Monday, 29 September 2014

Al's Adventure: Part Two

Meet Al

Hi folks, my name's Al. I've taken up residence on Alex's travel blog as I made the decision to spend my inheritance on travelling the world for a few months, and I'll document my exploits from time to time as I go. Sometimes I'll be travelling alone, sometimes with friends, and sometimes just crashing at somebody's flat (cough Alex and Lachy cough) - it's going to be interesting, as I'm not one to often leave my comfort zone. My journey starts with a tour of the US, followed by some time in Fiji, a few weeks in Australia, and ends with a brief stint in New Zealand. Let's do this.


Part Two

It's been a busy second week. Travelling up from DC to New Haven, Connecticut, I had to walk through the centre of New York City. A pretty daunting task for a guy on his own with a big old backpack on a hot day. However, it also happened to be the day of the largest climate change march in history; thousands and thousands of eco-warriors stormed through the streets, demanding a reduction in greenhouse gas emissions. This, combined with the closure of the one subway line I needed to take, made my journey to Grand Central Station a tough one - but still, good on the folks marching. You could tell the rest of the city was thinking "why the hell are these smelly hippies clogging up the roads?" though.

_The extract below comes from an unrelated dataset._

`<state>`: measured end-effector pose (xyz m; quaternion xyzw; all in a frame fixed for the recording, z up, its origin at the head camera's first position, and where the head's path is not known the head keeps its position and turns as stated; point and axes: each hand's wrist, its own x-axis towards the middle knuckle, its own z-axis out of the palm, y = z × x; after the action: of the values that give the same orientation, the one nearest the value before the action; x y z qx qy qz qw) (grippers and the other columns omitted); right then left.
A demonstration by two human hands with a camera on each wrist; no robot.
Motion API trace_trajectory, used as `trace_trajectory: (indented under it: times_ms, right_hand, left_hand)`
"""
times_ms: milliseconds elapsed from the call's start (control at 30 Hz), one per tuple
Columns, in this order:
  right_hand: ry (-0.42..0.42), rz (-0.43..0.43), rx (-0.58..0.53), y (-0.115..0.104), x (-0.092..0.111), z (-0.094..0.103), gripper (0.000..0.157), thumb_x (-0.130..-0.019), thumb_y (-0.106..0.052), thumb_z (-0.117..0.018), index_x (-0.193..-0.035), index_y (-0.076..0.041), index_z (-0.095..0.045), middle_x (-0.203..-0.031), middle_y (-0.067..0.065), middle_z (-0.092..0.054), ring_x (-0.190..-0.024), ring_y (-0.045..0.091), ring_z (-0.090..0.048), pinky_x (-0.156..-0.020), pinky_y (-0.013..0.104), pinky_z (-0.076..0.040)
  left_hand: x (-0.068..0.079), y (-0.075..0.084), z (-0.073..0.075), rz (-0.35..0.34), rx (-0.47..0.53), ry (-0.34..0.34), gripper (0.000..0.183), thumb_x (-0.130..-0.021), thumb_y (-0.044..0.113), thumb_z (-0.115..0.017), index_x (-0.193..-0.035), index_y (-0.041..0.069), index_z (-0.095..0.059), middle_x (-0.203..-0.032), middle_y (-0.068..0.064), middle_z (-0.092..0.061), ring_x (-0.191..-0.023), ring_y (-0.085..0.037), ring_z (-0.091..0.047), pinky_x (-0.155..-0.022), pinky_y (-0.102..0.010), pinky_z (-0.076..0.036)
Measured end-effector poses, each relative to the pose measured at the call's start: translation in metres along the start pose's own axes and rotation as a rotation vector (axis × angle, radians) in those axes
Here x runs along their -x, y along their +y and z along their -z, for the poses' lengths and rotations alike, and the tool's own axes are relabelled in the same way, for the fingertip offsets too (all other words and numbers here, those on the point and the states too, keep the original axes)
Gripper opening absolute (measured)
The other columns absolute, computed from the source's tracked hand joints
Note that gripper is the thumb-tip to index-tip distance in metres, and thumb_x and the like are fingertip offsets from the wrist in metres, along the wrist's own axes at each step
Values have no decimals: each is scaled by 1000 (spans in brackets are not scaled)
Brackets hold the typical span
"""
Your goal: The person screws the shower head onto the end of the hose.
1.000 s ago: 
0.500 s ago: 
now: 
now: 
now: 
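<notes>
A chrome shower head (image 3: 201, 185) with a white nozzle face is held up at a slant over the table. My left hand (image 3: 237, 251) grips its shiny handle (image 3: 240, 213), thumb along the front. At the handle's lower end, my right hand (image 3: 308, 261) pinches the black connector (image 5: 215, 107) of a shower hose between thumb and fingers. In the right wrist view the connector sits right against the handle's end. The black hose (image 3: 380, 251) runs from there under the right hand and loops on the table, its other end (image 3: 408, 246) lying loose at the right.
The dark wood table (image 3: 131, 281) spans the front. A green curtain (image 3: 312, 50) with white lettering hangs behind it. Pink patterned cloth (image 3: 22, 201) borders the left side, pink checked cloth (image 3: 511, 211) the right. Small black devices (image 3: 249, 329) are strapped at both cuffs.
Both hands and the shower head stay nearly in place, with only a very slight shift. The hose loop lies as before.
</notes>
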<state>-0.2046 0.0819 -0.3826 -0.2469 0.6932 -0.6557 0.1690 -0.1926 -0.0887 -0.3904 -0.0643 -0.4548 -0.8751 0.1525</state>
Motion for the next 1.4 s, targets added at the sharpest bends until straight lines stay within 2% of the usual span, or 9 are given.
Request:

I made it to New Haven eventually, a name that conjures up an idyllic New England town. However, when my friend Louisa picked me up from the station, I was told that this part of town has recently seen muggings at both knifepoint and gunpoint - oh boy! Clinging my belongings to me, we headed to the safer part of town, where I was treated with a proper sit down meal, the Great British Bakeoff, and wine. That's what I'm talking about.


Over the next few days I felt like a student of Yale as I followed Louisa to classes, employment seminars, and study sessions. As a neuroscience graduate, I was interested in going to her neuroeconomics lecture, led by a Nobel prize winner nonetheless. He put so much emphasis on all this neuroscience he claimed to barely understand, yet when it came to the economics stuff he just skipped past it. Strange. I enjoyed the neuroscience, but I don't think all the management students did. Nothin' wrong with some synapse talk at 8:30am, y'know?

A special highlight of my time in Yale was watching Netflix in the School of Law, while everybody else studied like suckers. They never guessed that I was an imposter, feeding off their internet, and claiming the free pizza offered at the end of an employment talk. I ended my time at Yale by being taken to Pepe's Pizza and the drinking raspberry beer at the campus bar - it's a cool place.


The next couple of days I found myself walking the streets of Bahstan, Massachusetts, and what a cool city it is. I learned all about the American Revolution, and JFK's term as president; I explored Harvard campus and got mistaken for a student by some tourists who wanted to photograph me; I walked around Quincy Market to see all the awesome different foods they have, as well as Boston waterfront; most importantly, I ate well. A food truck in the park sold the best veggie wraps I could have asked for, and I got to eat them in a square with a public piano - meaning people would play relaxing jazz music while you sat. Also, I ate Subway, which is always a win.

I spent one night in a fancy Boston apartment block, staying with my university academic dad's wife's brother (complicated, I know). We'd never met, but he informed the doorman to let me into his apartment. Yep, doorman. We ate some pizza, drank some beers, watched some TV, it was cool of the guy to host like that for a stranger from Britain. I finished my first stint in Boston at the opera house, watching the Lion King; I don't think I could have been sat further away, and hearing the American actors try and be British as Scar and Zazu was weird, but it was still pretty damn good.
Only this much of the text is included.